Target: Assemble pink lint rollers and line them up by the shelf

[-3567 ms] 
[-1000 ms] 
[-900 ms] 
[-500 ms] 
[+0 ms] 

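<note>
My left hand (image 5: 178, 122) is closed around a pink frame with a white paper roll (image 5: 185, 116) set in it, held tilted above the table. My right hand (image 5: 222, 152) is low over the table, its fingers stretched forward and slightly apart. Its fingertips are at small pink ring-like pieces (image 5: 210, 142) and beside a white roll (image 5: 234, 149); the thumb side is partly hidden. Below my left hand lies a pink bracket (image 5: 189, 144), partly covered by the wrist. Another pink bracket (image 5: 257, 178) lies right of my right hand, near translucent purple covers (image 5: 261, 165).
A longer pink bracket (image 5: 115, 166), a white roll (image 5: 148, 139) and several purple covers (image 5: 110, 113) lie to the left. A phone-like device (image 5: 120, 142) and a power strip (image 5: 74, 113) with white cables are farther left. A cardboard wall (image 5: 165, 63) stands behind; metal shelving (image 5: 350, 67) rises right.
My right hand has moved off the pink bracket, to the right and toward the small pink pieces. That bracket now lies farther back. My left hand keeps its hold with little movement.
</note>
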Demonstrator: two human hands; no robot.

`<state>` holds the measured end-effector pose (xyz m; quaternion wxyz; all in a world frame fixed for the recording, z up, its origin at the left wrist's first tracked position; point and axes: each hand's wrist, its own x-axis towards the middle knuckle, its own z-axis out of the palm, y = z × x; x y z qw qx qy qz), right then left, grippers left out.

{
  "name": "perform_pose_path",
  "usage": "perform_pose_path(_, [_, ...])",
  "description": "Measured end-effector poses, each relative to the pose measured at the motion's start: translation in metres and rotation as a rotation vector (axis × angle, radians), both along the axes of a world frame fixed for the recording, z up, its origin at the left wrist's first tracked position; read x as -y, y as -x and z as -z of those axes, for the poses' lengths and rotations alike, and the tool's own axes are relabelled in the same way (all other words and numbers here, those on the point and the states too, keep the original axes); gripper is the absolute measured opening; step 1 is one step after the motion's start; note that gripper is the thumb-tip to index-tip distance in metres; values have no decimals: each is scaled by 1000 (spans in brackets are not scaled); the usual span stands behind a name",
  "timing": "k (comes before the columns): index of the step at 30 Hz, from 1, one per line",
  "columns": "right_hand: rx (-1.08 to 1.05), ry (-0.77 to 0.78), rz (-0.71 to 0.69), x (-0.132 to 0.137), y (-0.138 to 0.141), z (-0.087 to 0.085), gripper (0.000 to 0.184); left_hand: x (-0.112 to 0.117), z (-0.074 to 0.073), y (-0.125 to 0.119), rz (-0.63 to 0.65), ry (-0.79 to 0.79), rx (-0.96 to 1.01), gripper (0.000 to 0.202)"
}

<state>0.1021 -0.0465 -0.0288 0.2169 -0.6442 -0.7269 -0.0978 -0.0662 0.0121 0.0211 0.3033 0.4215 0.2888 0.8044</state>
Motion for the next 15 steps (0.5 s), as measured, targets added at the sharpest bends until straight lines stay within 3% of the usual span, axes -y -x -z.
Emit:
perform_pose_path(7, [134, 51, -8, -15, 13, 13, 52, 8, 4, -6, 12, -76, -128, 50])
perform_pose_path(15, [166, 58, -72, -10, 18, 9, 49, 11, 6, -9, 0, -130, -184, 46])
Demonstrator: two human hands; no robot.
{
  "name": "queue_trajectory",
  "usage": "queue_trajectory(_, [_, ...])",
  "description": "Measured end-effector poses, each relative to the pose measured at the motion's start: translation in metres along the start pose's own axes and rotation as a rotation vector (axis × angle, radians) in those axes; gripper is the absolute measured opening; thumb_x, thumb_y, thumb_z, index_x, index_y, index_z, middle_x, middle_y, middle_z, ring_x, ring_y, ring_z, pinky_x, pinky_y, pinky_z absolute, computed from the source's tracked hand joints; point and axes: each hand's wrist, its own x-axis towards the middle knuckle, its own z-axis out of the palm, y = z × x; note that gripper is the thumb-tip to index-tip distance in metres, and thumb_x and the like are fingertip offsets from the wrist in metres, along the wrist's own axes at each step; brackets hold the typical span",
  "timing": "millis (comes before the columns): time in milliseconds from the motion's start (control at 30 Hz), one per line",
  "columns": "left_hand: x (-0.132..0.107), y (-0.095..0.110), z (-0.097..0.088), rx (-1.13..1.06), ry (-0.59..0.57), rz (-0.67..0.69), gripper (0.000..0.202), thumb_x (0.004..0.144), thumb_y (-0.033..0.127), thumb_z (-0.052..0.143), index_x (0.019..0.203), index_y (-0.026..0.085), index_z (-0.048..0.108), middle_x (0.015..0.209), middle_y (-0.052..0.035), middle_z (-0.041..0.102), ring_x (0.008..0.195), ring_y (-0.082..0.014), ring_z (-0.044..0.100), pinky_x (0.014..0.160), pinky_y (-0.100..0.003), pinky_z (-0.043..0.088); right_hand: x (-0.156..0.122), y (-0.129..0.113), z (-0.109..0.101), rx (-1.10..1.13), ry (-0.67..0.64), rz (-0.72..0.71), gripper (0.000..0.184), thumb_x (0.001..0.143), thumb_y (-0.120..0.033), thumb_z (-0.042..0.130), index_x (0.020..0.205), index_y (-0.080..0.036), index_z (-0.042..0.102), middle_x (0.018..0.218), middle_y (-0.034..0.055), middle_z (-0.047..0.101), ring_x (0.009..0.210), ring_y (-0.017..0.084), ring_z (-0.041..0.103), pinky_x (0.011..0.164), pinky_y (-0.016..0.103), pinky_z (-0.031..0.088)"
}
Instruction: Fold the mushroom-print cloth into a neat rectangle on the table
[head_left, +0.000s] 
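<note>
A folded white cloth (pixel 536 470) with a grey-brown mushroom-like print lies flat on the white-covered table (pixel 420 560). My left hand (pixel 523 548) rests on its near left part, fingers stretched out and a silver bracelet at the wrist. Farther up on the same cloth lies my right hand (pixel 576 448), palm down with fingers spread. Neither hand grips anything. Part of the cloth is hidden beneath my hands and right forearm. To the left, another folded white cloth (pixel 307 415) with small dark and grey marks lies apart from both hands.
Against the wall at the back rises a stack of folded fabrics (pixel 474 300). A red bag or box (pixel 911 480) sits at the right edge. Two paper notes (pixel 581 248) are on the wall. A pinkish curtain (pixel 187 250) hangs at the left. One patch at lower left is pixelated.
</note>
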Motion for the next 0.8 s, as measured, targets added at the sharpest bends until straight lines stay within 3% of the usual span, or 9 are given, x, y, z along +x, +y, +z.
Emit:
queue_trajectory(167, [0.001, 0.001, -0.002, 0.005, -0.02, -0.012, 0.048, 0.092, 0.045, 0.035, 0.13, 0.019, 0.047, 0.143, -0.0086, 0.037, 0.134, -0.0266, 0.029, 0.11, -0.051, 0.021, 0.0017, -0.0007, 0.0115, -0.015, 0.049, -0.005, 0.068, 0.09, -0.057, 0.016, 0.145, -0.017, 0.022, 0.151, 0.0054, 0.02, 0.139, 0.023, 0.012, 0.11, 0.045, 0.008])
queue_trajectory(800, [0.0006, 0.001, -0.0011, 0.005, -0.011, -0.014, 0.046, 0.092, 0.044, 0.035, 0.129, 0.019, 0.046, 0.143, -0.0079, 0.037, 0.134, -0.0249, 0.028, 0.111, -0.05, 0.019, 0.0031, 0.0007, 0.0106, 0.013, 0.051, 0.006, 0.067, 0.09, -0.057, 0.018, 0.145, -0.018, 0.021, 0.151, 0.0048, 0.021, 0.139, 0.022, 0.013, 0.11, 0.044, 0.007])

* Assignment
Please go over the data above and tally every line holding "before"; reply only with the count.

* Problem solution
2